Comrade Albo and his buddy Adam Bandt are two red peas in a pod, and their younger years as spotty faced commies are all the evidence one needs to be convinced.

As reported by James Morrow this week, a young Anthony Albanese participated in a forum with the official magazine of the Communist Party of Australia (CPA) nearly 18 months after the Berlin Wall fell and the horrors of the Marxist political system were exposed.

The interview, which appeared in the April 3, 1991 edition of the Communist Party’s house organ Tribune, was part of a feature called “The changing Left – coherence, theory”.

Albanese was included as one of a number of figures who were asked by the paper to “respond to a series of propositions and to each other” and admitted it was easier to take potshots from opposition because “being in government confronts the labour movement as a whole, not just the Labor Party, with questions which the Left failed to consider … how Labor puts its principles into action, how we deal with questions of the internationalisation of capital.”

“It’s easier to construct a vision of an antinuclear society or an environmentally aware society or one based on equality,” he said.

As well as running the interview with Mr Albanese, the same edition of Tribune ran a classified ad promoting an upcoming “politics in the pub” talk involving the future Opposition Leader entitled, “Socialist Politics: Past Tense, Future Prospects.

Why did comrade Albo get so much attention in far-left circles back then?

Well in the early 1990s Mr Albanese led a faction known as the “Hard Left” which had close ties to communist organisations, and even his own buddies admit it.
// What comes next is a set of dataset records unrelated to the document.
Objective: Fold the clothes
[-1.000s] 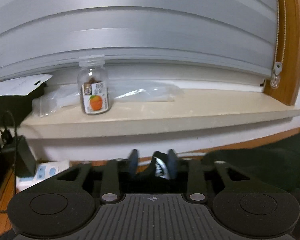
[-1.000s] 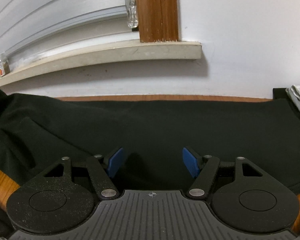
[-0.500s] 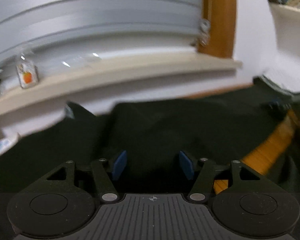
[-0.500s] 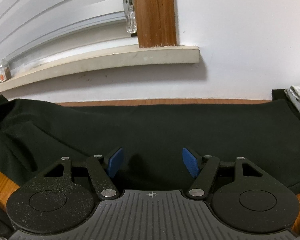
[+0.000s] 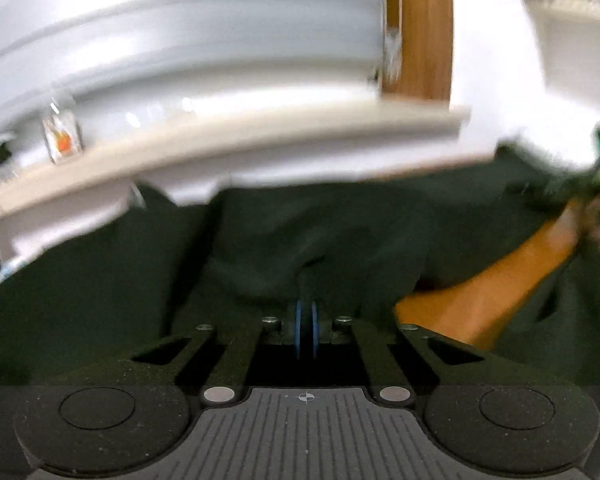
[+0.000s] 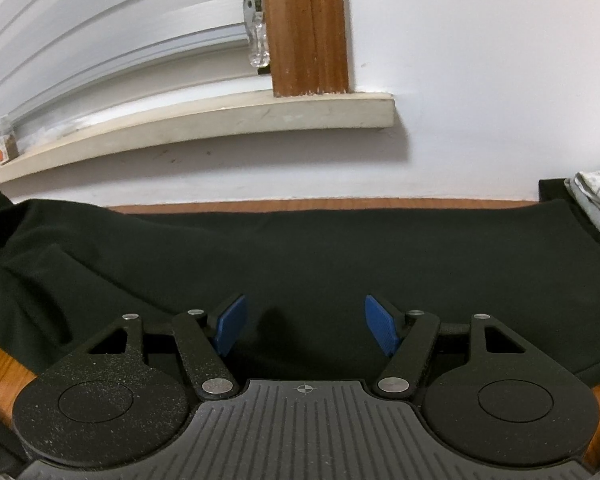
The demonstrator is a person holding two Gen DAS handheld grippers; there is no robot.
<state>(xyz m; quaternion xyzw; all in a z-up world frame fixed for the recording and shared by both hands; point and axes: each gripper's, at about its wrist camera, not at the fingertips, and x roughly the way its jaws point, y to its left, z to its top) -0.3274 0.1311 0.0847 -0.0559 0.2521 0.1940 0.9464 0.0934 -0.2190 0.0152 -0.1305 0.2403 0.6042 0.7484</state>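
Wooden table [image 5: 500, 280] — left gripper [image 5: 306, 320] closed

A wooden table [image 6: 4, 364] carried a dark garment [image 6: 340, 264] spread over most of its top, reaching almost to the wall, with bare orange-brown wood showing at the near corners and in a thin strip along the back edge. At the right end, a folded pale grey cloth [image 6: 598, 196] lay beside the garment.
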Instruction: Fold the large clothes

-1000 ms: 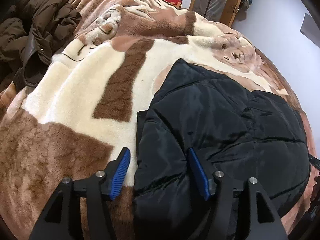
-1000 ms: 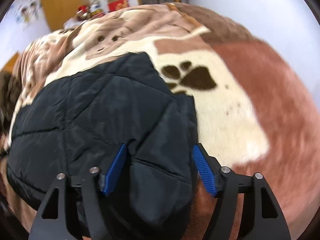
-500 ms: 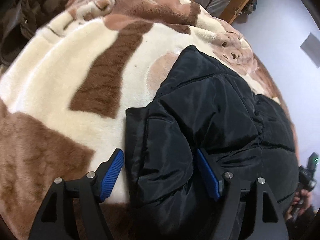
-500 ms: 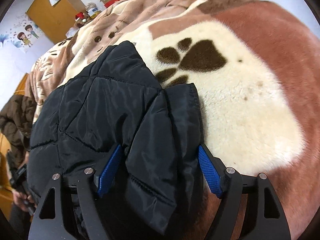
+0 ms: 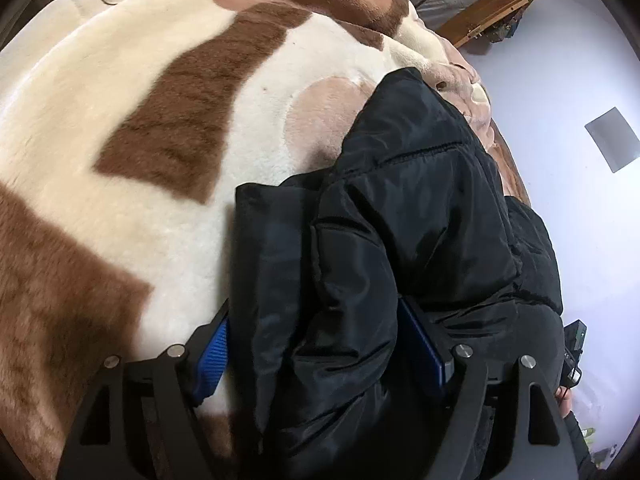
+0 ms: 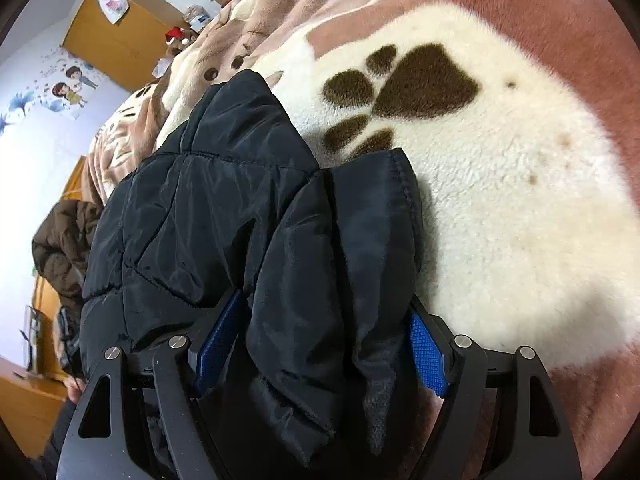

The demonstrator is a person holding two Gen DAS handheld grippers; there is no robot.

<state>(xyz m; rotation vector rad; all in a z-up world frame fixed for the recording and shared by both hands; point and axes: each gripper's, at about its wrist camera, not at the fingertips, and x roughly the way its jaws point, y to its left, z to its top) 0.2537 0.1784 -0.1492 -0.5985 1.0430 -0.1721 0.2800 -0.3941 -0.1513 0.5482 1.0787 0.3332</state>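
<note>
A black padded jacket [image 5: 420, 216] lies on a plush blanket [image 5: 120, 152] patterned in cream and brown, filling the lower centre and right of the left wrist view and the centre and left of the right wrist view. The left gripper [image 5: 320, 350] sits at the bottom of its frame with its blue pads [image 5: 210, 354] set wide, a thick fold of jacket bunched between them; the right pad presses against the fabric, while the left one is partly behind the jacket's edge, so whether the gripper actually clamps the fabric I cannot tell. The right gripper [image 6: 322, 346] is likewise spread wide at the bottom of its frame, a sleeve-like fold with a stitched hem (its end points toward the frame's centre) draped between the fingers [image 6: 426, 346]; a firm grip cannot be told here either. A dark paw print [image 6: 404, 84] marks the cream patch at upper centre right of that view, just beyond the hem. A brown coat [image 6: 60, 248] shows at the left edge, and a wooden cabinet [image 6: 116, 32] stands at upper left
</note>
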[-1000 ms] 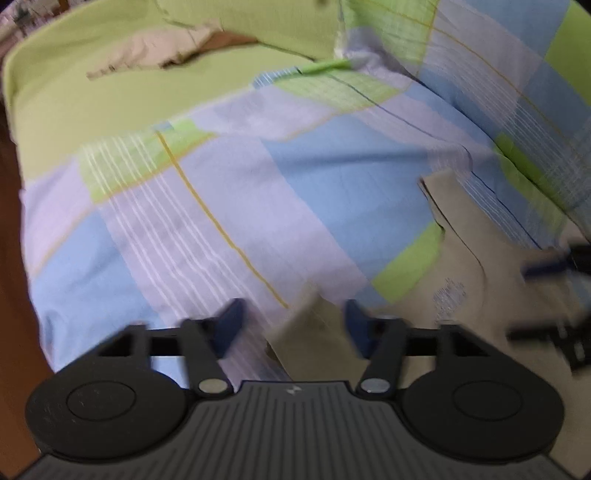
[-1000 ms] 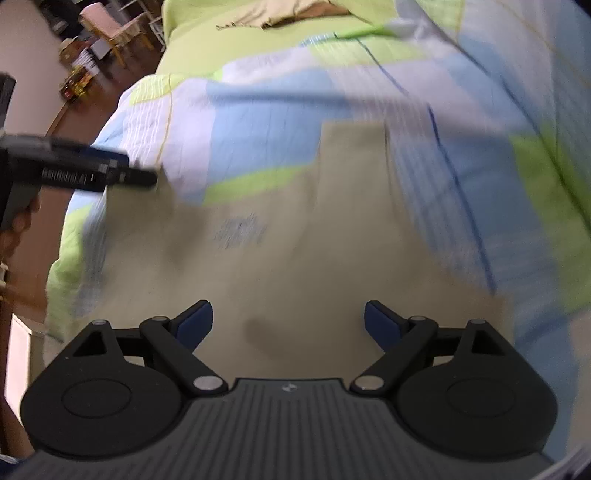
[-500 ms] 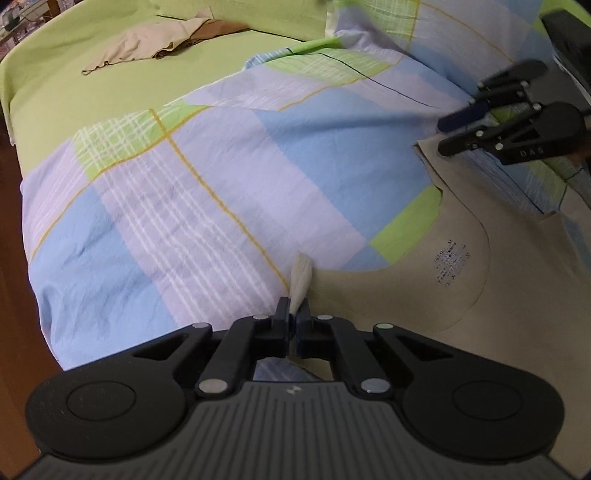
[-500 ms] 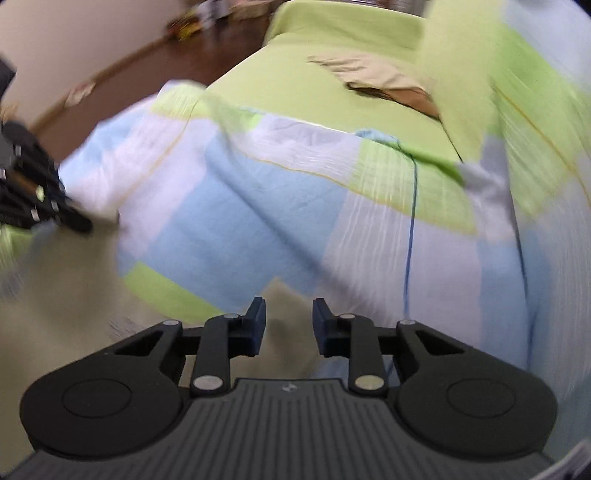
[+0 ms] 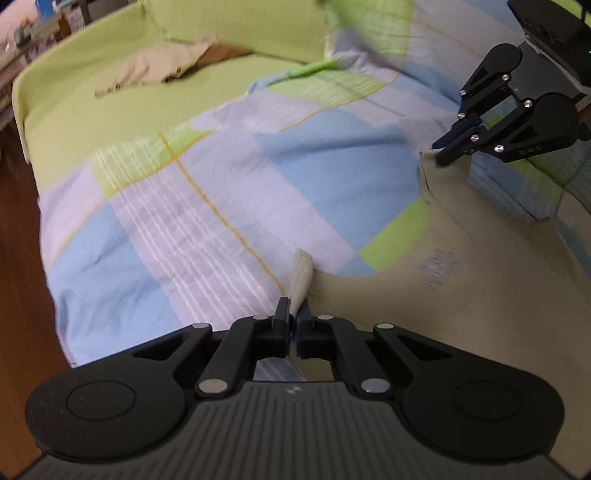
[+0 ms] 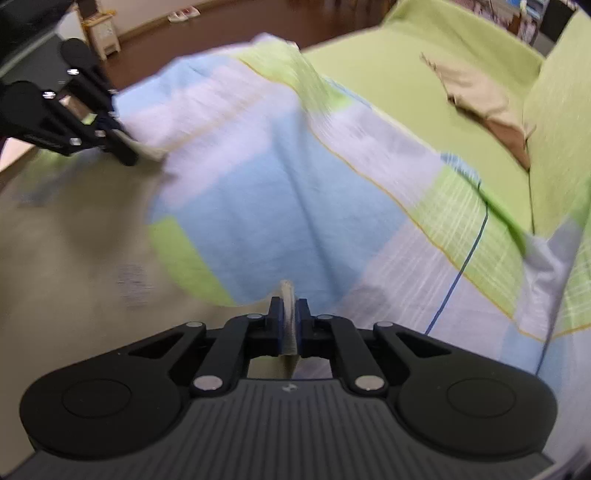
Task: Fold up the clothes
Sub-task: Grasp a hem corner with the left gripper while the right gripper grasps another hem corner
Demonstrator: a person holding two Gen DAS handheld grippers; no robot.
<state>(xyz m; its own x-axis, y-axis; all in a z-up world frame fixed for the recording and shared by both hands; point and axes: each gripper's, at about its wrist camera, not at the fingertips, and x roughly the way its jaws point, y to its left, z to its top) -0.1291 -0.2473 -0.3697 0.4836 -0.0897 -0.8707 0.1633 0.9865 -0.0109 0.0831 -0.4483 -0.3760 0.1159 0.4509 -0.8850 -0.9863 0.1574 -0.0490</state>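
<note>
While the beige shirt lies spread on the plaid quilt, the left gripper and right gripper each pinch 1 shoulder corner, jaws clamped on cloth. Doing this step well likely means lifting both corners level, keeping the neckline edge taut, so the fold lands straight.

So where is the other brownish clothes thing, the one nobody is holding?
The loose tan garment lies crumpled on the plain green sheet at the far end of the bed, upper left in the left wrist view, beyond the checked quilt and beside the green pillow.
</note>
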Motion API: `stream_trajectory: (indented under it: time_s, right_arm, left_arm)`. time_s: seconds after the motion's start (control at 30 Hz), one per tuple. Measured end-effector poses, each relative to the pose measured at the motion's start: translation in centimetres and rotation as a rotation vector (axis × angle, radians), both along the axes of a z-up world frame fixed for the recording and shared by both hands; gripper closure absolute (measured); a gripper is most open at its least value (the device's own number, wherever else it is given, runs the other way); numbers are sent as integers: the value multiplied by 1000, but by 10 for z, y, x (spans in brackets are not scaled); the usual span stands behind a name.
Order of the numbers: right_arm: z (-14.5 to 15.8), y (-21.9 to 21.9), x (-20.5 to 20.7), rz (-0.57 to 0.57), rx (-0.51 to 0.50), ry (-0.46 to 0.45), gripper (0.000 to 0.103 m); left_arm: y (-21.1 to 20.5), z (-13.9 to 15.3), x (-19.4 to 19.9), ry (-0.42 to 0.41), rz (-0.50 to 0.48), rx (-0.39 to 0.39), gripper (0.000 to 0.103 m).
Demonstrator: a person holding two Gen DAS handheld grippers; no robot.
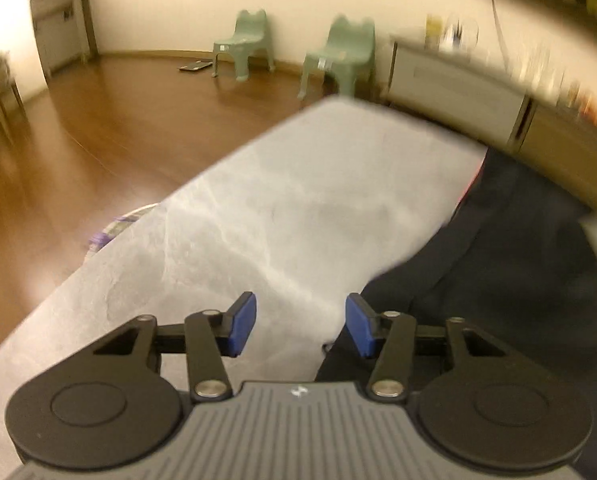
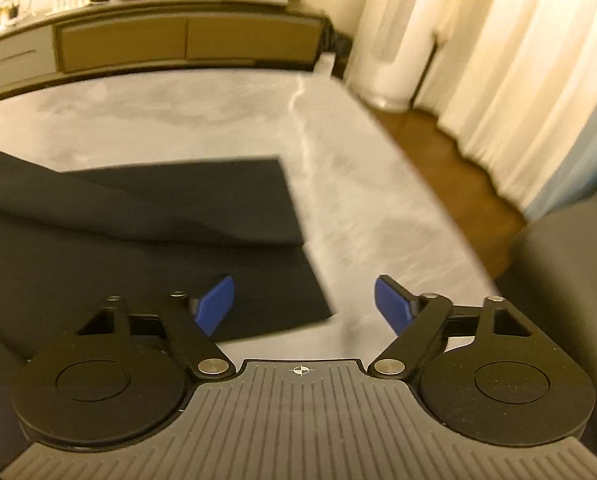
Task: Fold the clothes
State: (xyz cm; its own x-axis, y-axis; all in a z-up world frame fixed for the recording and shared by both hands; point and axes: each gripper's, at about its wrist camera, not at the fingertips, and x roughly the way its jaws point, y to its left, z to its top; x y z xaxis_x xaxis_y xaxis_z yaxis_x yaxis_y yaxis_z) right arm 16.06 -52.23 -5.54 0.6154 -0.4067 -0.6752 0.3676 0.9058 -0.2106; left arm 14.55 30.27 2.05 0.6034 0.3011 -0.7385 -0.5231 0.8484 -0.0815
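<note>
A dark garment (image 2: 130, 216) lies on the grey marbled table (image 2: 358, 184), partly folded, with a straight right edge and a raised fold across it. In the left wrist view the same dark garment (image 1: 498, 256) fills the right side. My left gripper (image 1: 300, 322) hovers open over bare table at the cloth's left edge, nothing between its blue pads (image 1: 243, 326). My right gripper (image 2: 304, 304) is open above the garment's near right corner; its left pad (image 2: 216, 304) is over the cloth, its right pad over the table.
Two green child chairs (image 1: 246, 44) stand on the wooden floor (image 1: 98, 128) beyond the table. A long low cabinet (image 2: 178, 40) with bottles and fruit runs behind it. Curtains (image 2: 518, 72) and a white appliance (image 2: 394, 40) are at the right. A patterned cloth (image 1: 118, 226) lies beside the table's left edge.
</note>
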Motion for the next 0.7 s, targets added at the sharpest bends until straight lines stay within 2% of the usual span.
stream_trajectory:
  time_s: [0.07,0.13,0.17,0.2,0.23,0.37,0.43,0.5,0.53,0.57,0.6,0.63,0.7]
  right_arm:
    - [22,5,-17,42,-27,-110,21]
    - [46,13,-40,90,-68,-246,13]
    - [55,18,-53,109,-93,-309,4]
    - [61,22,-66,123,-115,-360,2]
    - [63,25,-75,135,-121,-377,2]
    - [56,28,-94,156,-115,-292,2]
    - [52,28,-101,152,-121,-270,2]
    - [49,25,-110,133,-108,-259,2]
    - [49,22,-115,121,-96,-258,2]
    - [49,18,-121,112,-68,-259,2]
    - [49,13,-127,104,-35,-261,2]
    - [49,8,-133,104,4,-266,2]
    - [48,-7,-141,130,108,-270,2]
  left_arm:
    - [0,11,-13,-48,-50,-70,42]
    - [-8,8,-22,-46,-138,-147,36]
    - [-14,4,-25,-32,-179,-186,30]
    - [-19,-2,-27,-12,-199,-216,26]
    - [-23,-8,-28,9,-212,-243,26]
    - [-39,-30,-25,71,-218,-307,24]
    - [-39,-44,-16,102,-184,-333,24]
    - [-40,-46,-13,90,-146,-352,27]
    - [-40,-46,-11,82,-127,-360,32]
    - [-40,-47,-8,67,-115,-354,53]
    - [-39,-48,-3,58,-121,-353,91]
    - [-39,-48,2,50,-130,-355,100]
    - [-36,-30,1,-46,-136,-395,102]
In a November 2000 article by future Labor frontbencher Andrew Leigh, the Hard Left was described as being “led by Anthony Albanese”.

“This group was more concerned than the Soft Left with international issues and maintained closer links with broader left-wing groups such as the Communist Party of Australia,” he wrote.

If you thought that was bad, Greens leader Adam Bandt’s earlier years are even more concerning.

In a two-page memo written back in 1995 while he was a student politician at Murdoch University, Bandt said he was “towards an anti-capitalist, anti-social democratic, internationalist movement”.

If that’s not a communist, what is?

Identifying himself as a member of the Left Alliance, Mr Bandt said, “the parliamentary road to socialism is non-existent”. He called the Greens a “bourgeois” party but said supporting them might be the most effective strategy.

“Communists can't fetishise alternative political parties but should always make some kind of materially based assessment about the effectiveness of any given strategy come election time,” he wrote in the 1995 memo.

Although we all said and did stupid things when we are younger, all this points to something far more sinister… For decades now, each-way Albo and Adam Bandt have been lingering around hardcore communist organisations even after the unspeakable horrors of Stalinist Russia, Maoist China and Pol Pot’s Cambodia were revealed in full colour to the world.

At the upcoming election, buyers beware.

And don’t forget, Vote Labor, Get Greens.